ASSIGNMENT: Working from the records below, repeat exactly the lines starting at the line that contains "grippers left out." and ending at the line that contains "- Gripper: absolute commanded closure", inclusive.

Data excerpts
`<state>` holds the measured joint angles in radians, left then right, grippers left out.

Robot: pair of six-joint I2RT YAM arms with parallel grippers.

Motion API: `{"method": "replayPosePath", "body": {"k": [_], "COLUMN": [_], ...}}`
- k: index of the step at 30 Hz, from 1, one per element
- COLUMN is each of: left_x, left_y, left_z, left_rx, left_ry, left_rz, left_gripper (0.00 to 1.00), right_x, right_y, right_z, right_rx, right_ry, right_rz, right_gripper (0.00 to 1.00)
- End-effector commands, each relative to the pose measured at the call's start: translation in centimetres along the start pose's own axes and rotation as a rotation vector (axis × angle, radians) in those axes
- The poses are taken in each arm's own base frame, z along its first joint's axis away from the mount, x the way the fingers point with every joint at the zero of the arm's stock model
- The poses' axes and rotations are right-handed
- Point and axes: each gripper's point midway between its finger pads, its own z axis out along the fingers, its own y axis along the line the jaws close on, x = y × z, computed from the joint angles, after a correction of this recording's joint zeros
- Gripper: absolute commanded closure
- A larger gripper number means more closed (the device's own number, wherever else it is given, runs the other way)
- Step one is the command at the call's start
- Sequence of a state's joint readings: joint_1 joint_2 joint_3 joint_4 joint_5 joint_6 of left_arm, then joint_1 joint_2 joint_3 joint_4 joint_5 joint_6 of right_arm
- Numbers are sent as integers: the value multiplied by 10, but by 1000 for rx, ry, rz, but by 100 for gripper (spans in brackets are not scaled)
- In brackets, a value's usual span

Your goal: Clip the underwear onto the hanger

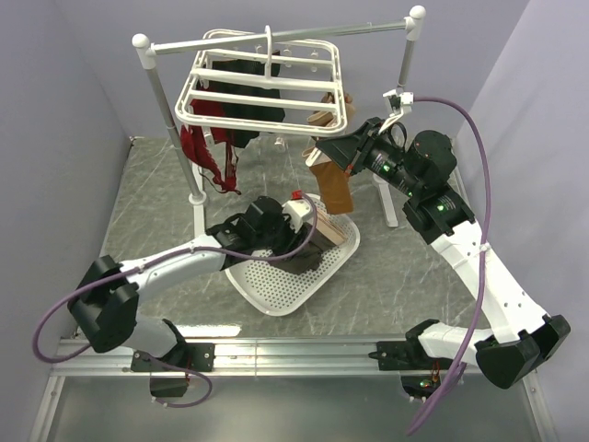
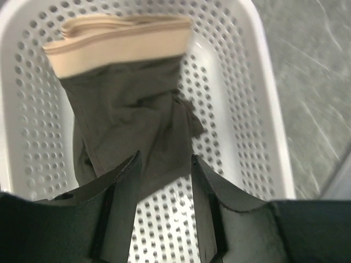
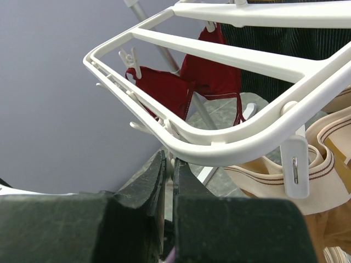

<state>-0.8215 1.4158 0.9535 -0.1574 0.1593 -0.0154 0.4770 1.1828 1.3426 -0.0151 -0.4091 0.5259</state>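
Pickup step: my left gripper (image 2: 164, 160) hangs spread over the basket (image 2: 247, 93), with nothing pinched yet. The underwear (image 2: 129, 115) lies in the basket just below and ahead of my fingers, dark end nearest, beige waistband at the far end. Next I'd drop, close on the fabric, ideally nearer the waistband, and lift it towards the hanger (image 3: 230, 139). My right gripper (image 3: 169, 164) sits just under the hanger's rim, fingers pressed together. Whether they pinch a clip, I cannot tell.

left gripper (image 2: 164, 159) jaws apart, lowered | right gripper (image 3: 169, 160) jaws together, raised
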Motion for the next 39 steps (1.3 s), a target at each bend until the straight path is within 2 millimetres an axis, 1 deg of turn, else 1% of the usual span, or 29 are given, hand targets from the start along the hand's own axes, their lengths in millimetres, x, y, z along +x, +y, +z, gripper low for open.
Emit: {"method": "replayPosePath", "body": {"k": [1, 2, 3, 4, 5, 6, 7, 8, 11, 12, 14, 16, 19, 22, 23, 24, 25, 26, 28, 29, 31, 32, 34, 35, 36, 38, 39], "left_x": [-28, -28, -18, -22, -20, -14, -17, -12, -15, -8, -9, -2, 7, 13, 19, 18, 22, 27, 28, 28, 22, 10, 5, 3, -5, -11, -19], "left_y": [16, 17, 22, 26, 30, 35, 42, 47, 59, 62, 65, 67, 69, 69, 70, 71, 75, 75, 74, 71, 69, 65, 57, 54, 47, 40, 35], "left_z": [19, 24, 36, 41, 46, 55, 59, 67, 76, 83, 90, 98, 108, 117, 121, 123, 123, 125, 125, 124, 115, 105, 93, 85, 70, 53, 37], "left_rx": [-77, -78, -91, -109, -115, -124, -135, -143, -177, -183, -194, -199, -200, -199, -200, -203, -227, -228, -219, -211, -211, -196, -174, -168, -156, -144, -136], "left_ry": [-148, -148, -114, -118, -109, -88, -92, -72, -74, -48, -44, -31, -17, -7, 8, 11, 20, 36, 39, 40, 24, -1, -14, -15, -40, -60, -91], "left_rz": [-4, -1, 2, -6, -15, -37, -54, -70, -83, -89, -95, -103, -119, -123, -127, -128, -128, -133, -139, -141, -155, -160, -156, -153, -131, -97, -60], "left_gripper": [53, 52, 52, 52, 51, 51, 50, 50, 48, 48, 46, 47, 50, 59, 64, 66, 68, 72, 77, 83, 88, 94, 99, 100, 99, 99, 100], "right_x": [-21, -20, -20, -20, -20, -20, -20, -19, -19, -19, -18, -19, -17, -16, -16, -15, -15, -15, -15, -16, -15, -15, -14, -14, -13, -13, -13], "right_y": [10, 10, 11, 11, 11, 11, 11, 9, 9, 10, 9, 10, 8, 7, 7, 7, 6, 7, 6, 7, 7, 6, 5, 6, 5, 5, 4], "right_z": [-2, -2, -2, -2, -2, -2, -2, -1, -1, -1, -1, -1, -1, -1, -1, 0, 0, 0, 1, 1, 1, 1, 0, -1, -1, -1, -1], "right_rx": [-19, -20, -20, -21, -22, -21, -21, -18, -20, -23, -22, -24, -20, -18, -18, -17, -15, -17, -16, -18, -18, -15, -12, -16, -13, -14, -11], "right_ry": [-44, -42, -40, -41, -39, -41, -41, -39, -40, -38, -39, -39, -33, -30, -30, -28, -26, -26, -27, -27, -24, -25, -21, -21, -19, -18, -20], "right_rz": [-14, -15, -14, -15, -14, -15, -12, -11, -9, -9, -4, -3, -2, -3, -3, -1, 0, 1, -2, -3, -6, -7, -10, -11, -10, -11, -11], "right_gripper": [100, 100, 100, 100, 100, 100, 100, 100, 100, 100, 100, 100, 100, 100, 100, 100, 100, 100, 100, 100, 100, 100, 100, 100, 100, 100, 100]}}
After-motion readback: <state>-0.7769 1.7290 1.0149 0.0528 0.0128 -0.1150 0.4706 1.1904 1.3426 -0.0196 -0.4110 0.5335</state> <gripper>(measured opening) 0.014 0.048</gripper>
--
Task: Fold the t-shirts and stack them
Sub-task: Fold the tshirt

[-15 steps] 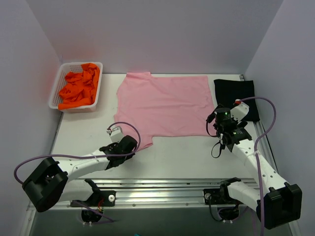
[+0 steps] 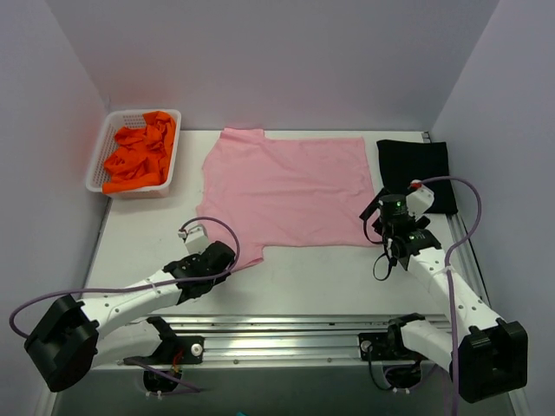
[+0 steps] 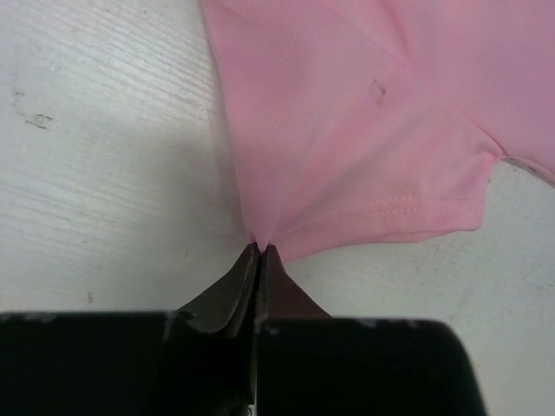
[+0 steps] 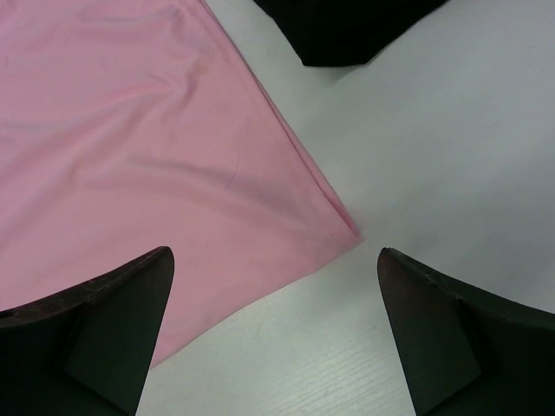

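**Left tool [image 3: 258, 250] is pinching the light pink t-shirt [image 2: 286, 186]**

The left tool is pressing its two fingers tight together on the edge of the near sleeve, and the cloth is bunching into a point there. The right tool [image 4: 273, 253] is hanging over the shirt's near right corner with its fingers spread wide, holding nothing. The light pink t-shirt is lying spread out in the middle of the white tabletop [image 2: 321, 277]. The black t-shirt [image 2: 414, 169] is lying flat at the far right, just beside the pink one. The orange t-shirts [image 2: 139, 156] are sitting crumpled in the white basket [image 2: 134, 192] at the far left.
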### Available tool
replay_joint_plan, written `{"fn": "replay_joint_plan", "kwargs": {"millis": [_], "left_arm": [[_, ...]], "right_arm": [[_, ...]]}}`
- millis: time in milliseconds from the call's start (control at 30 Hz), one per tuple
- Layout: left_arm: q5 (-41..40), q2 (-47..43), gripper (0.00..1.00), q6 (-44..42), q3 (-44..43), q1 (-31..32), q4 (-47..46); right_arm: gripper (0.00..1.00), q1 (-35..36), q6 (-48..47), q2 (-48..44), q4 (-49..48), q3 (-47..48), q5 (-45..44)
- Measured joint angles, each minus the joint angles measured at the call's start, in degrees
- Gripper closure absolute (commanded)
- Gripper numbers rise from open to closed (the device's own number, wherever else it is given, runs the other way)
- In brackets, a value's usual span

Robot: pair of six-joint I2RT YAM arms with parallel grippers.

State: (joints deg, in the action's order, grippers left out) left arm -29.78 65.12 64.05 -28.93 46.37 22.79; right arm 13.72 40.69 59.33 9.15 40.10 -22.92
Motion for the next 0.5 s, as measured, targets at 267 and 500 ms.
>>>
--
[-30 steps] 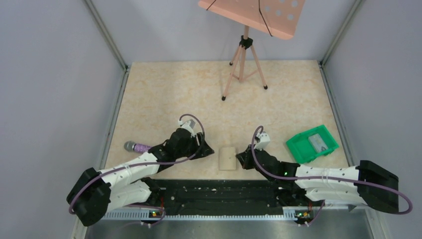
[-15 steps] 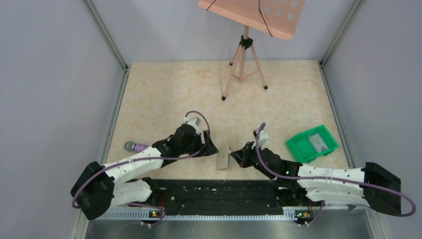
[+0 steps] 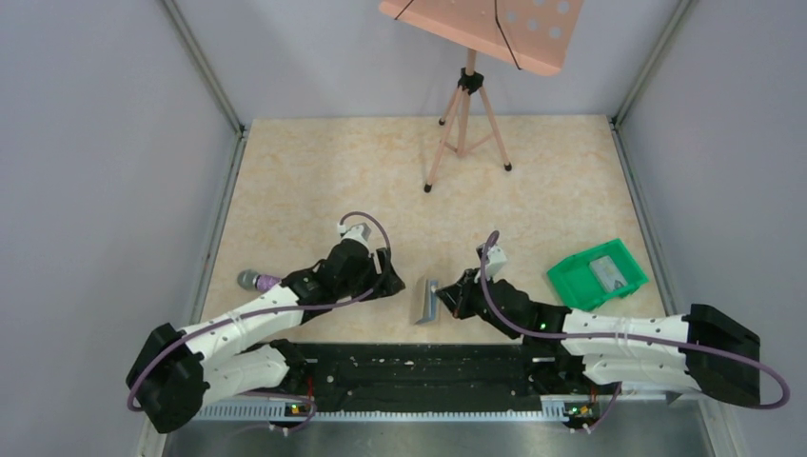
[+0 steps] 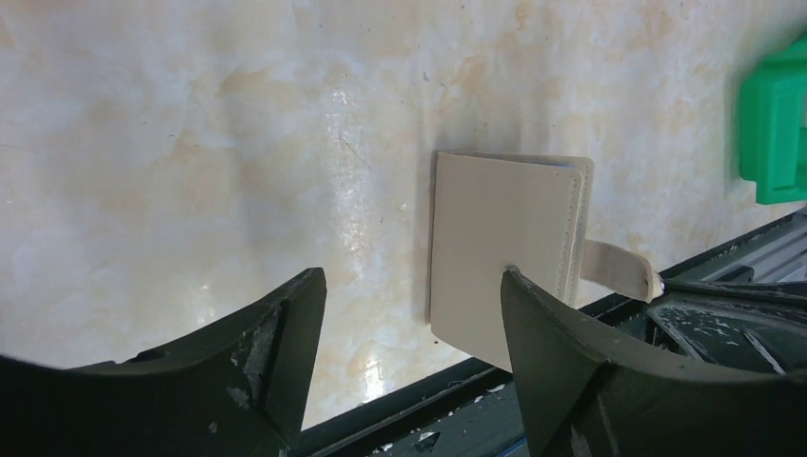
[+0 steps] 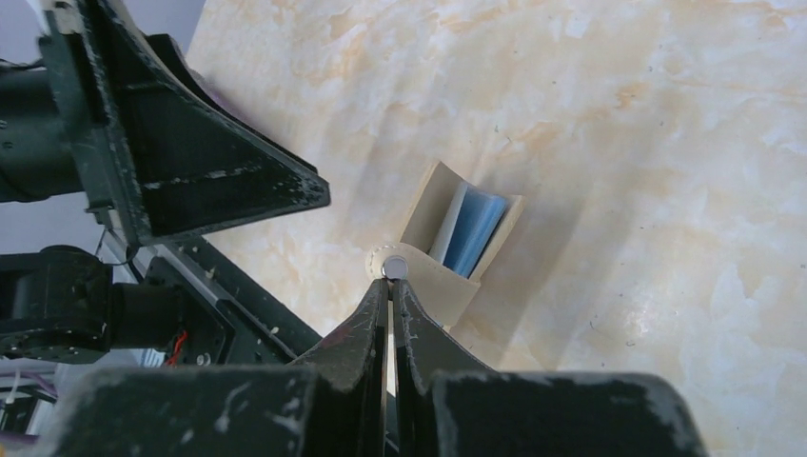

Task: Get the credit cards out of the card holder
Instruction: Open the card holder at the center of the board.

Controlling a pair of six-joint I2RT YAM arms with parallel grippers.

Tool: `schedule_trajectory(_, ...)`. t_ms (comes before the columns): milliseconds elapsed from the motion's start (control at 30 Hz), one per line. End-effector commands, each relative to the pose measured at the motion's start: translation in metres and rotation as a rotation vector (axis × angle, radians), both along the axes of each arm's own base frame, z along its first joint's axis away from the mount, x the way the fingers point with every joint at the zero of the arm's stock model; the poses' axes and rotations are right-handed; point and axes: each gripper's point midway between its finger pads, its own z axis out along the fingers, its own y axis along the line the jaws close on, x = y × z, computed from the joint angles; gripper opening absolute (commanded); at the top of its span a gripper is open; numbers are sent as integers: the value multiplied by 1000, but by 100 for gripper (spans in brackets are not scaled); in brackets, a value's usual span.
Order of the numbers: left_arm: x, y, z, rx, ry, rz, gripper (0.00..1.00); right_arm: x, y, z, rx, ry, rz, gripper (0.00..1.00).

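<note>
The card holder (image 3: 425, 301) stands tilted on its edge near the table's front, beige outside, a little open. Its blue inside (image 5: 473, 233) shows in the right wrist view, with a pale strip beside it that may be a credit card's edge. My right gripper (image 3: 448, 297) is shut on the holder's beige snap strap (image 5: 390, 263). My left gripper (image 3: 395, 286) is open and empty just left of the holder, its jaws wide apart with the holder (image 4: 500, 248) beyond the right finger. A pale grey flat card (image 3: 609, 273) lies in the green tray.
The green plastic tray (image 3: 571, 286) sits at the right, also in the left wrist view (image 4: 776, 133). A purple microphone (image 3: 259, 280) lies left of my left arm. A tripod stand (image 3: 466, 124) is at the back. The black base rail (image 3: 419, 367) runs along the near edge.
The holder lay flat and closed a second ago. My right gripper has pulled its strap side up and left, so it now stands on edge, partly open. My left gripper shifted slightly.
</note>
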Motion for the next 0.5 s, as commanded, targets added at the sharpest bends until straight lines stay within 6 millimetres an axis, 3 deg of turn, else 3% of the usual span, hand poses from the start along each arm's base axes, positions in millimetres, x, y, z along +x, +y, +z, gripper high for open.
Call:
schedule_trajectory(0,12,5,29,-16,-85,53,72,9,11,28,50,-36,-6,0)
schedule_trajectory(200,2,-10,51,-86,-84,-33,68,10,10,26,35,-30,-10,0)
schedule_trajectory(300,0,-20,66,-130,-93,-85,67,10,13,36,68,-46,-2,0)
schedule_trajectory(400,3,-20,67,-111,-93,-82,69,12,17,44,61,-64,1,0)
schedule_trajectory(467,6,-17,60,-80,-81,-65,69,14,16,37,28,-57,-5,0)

TASK ANSWER:
`<state>` holds the measured joint angles in radians, left then right, grippers left out.

Robot: pair of six-joint I2RT YAM arms with parallel grippers.

Motion API: `{"method": "replayPosePath", "body": {"k": [_], "COLUMN": [_], ...}}`
- k: index of the step at 30 Hz, from 1, one per element
- COLUMN is each of: left_x, left_y, left_z, left_rx, left_ry, left_rz, left_gripper (0.00 to 1.00), right_x, right_y, right_z, right_rx, right_ry, right_rz, right_gripper (0.00 to 1.00)
- End-effector commands, each relative to the pose measured at the call's start: translation in centimetres along the start pose's own axes and rotation as a rotation vector (axis × angle, radians) in those axes
- The poses are taken in each arm's own base frame, z along its first joint's axis away from the mount, x the way the fingers point with every joint at the zero of the arm's stock model
- The poses' axes and rotations are right-handed
- Point and axes: each gripper's point midway between its finger pads, its own z axis out along the fingers, its own y axis along the line the jaws close on, x = y × z, computed from the joint angles, after a correction of this recording's joint zeros
- Gripper: absolute commanded closure

Nothing else goes in the answer.